== BRIEF ==
Here the job is to transcribe the data exactly while omitting the images.

== DATA BLOCK ==
######

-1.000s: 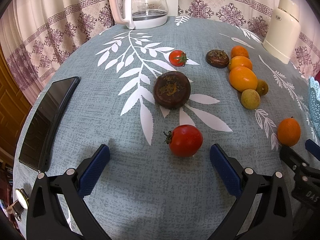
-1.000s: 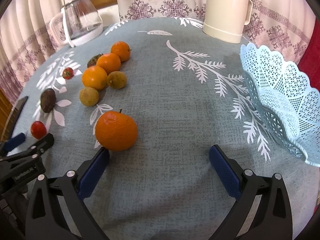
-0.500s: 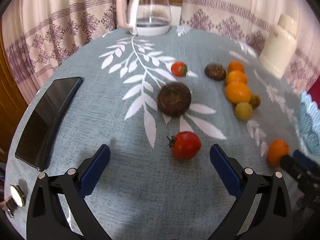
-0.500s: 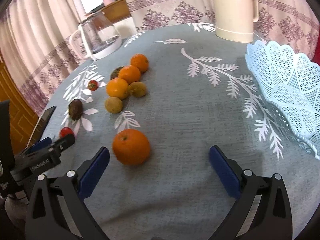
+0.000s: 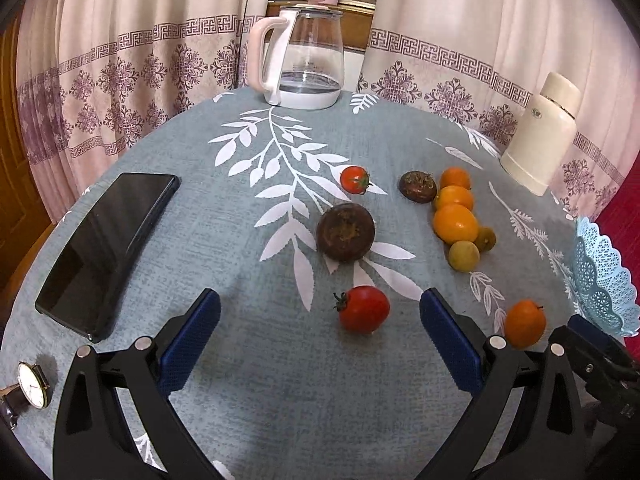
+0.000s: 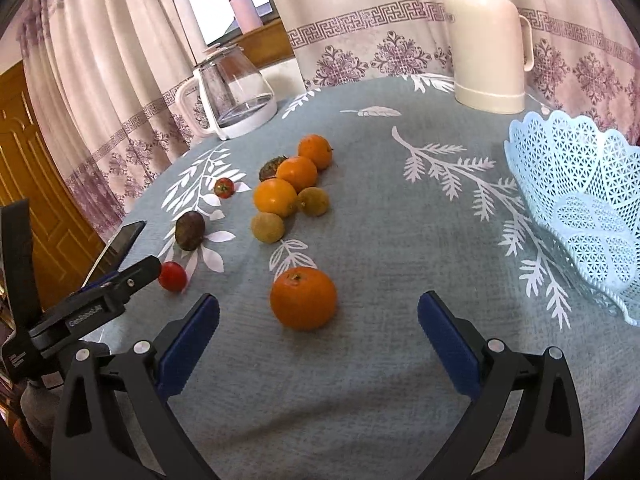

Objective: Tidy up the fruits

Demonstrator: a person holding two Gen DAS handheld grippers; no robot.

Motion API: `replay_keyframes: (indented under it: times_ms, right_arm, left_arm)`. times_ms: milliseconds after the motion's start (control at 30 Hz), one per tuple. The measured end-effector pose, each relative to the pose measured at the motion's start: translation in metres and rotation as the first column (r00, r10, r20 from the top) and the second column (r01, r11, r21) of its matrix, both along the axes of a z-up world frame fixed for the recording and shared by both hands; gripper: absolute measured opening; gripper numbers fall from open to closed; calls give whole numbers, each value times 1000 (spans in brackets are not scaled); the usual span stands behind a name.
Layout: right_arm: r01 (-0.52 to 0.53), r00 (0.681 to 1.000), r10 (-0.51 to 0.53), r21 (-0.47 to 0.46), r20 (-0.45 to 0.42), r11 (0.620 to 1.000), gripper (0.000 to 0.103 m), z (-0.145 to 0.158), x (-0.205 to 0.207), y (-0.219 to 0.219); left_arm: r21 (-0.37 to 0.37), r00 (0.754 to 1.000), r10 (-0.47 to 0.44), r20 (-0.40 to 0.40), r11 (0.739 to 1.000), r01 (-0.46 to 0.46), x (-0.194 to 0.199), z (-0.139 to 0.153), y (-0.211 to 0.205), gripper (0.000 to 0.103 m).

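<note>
Curtains with a purple key border ring the round surface (image 5: 248,380), its grey-blue cloth printed with white leaves. We hold both claws wide open and empty above it. Our left claw (image 5: 320,336) frames the big tomato (image 5: 363,309), which lies between the pads and a little ahead, touching neither. Our right claw (image 6: 319,334) frames the near orange (image 6: 303,298), just ahead of the tips and toward the left pad. At 12 o'clock from the tomato sits a dark round fruit (image 5: 345,232); a small tomato (image 5: 355,179) lies beyond it. At 1 o'clock a cluster of oranges (image 5: 455,218) and small yellow-green fruits (image 5: 463,255) lies together, and the basket (image 6: 592,216) stands at 3 o'clock, with no fruit in it that we can see. Compared with a second ago, both claws have lifted and tipped back: the fruits look smaller and lower in each view, and more curtain and window show above the kettle (image 5: 300,64). The orange, then beside the right claw's left pad, now sits nearer the middle of the gap. No fruit has moved, so we judge the sorting not yet begun, with both claws lined up for a first pick.
</note>
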State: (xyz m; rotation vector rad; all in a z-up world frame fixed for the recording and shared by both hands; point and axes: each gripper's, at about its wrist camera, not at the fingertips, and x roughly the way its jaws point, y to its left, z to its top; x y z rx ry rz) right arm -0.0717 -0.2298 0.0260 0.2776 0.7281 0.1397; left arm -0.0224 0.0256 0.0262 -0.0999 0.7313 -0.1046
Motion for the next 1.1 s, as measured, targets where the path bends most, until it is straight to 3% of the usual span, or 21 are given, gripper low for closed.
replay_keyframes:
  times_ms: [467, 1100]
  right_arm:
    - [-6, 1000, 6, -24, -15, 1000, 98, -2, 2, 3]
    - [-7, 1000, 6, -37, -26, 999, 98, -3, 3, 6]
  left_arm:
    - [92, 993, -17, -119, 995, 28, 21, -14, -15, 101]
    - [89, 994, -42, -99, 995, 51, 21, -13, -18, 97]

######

== TASK SOLUTION ==
-1.000s: 
-1.000s: 
-0.500s: 
-0.500s: 
+0.000s: 
+0.000s: 

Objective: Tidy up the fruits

Demonstrator: a person holding two Gen DAS handheld grippers; no robot.

Motion API: `replay_keyframes: (indented under it: times_ms, right_arm, left_arm)`. times_ms: milliseconds after the motion's start (control at 30 Hz), one per tuple. The measured end-effector pose, each relative to the pose measured at the motion's start: translation in metres and rotation as the first column (r00, r10, r20 from the top) and the second column (r01, r11, r21) of its matrix, both along the axes of a z-up world frame fixed for the recording and shared by both hands; gripper: absolute measured opening; gripper numbers fall from open to closed; calls give whole numbers, each value times 1000 (spans in brackets are not scaled); the usual span stands behind a name.
Layout: right_arm: r01 (-0.52 to 0.53), r00 (0.681 to 1.000), r10 (-0.51 to 0.53), r21 (-0.47 to 0.46), r20 (-0.45 to 0.42), r11 (0.620 to 1.000), gripper (0.000 to 0.103 m), z (-0.145 to 0.158), x (-0.205 to 0.207), y (-0.219 to 0.219); left_arm: r21 (-0.37 to 0.37), r00 (0.754 to 1.000), r10 (-0.47 to 0.44), r20 (-0.40 to 0.40), r11 (0.739 to 1.000), r01 (-0.46 to 0.46), x (-0.194 to 0.199), z (-0.139 to 0.153), y (-0.211 to 0.205), gripper (0.000 to 0.103 m).

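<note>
Curtains with a purple key border ring the round surface (image 5: 248,380), its grey-blue cloth printed with white leaves. We hold both claws wide open and empty above it. Our left claw (image 5: 320,336) frames the big tomato (image 5: 363,309), which lies between the pads and a little ahead, touching neither. Our right claw (image 6: 319,334) frames the near orange (image 6: 303,298), just ahead of the tips and toward the left pad. At 12 o'clock from the tomato sits a dark round fruit (image 5: 345,232); a small tomato (image 5: 355,179) lies beyond it. At 1 o'clock a cluster of oranges (image 5: 455,218) and small yellow-green fruits (image 5: 463,255) lies together, and the basket (image 6: 592,216) stands at 3 o'clock, with no fruit in it that we can see. Compared with a second ago, both claws have lifted and tipped back: the fruits look smaller and lower in each view, and more curtain and window show above the kettle (image 5: 300,64). The orange, then beside the right claw's left pad, now sits nearer the middle of the gap. No fruit has moved, so we judge the sorting not yet begun, with both claws lined up for a first pick.
</note>
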State: (xyz m; rotation vector rad; all in a z-up world frame fixed for the recording and shared by both hands; point and axes: each gripper's, at about its wrist camera, not at the fingertips, and x roughly the way its jaws point, y to its left, z to its top; x y z rx ry rz) right arm -0.0717 -0.2298 0.0260 0.2776 0.7281 0.1397; left arm -0.0224 0.0256 0.0262 -0.0999 0.7313 -0.1046
Motion for the next 1.1 s, as measured, targets where the path bends most, until it is straight to 3% of the usual span, or 21 are given, gripper low for closed.
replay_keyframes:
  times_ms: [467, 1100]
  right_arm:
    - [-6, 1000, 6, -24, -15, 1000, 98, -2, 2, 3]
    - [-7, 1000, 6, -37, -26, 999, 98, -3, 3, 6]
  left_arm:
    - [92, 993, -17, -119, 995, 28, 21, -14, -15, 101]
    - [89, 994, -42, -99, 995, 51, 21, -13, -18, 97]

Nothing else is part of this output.